▸ **Exercise**: Each line below with the string "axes" should be copied.

++++++++

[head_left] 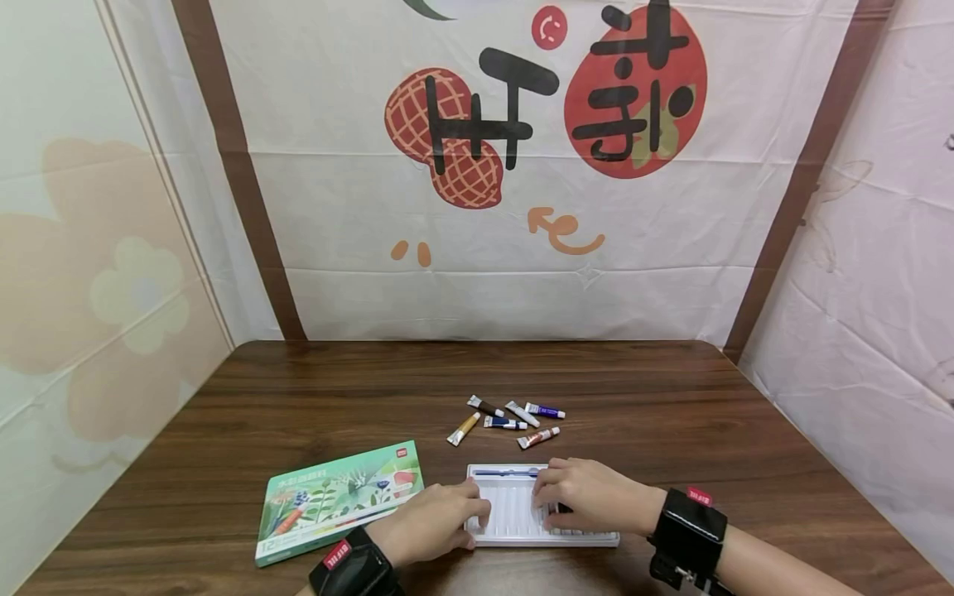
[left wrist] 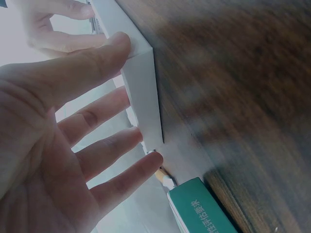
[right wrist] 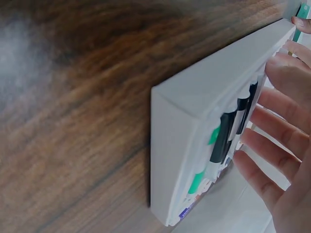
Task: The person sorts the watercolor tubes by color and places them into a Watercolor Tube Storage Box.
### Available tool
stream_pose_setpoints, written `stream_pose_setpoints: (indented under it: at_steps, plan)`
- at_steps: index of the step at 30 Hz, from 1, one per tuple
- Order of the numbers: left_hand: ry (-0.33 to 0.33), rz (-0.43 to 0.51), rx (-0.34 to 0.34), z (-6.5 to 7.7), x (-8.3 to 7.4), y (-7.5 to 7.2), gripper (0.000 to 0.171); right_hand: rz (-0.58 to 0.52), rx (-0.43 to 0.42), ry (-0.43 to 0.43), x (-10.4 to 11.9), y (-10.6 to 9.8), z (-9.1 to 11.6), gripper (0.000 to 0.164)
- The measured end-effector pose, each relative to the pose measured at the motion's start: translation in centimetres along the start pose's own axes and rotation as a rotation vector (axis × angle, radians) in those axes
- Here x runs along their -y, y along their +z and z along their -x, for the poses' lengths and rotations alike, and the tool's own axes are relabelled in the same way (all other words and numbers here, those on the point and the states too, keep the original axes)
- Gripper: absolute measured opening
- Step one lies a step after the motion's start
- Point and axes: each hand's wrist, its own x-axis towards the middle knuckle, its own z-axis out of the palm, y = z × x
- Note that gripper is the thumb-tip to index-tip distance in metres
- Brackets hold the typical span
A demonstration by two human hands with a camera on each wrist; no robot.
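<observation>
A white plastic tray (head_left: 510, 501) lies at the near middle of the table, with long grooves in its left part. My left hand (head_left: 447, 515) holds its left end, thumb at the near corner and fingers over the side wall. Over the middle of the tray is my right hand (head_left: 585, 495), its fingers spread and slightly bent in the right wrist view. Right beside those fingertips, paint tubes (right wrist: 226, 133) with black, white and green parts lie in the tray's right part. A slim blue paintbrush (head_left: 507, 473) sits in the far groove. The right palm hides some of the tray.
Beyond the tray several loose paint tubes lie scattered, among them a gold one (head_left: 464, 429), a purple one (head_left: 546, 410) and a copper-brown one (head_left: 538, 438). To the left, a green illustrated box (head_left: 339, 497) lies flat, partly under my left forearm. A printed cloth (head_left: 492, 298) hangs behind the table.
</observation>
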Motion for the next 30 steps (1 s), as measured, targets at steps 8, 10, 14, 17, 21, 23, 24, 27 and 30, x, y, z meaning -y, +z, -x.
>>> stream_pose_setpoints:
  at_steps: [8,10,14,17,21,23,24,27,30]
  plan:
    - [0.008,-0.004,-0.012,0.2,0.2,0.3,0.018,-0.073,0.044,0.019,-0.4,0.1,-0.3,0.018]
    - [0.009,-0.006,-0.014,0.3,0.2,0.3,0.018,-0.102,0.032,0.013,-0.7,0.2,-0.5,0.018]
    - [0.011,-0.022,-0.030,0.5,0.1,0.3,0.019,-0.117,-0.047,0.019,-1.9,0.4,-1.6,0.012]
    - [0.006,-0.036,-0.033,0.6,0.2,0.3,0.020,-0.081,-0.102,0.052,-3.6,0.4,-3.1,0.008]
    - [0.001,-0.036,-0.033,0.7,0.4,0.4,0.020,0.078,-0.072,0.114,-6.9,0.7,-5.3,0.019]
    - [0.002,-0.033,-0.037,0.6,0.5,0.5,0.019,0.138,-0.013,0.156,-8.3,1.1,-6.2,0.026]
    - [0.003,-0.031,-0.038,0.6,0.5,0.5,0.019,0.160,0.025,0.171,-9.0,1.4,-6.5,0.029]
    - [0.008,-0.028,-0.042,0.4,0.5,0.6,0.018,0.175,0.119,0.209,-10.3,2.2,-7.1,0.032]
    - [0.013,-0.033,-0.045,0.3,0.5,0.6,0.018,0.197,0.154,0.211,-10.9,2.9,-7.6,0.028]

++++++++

▸ **Exercise response**:
- The measured end-effector pose, each relative to the pose measured at the motion's start: translation in centimetres along the start pose's own axes and rotation as a rotation vector (axis × angle, radians) in those axes
- Here x runs along their -y, y along their +z and z along their -x, for the poses' lengths and rotations alike, and the tool's own axes are relabelled in the same way (all other words and numbers here, those on the point and the states too, keep the original axes)
- Point and axes: each hand's wrist, its own x-axis towards the middle knuckle, its own z-axis out of the palm, y = z × x

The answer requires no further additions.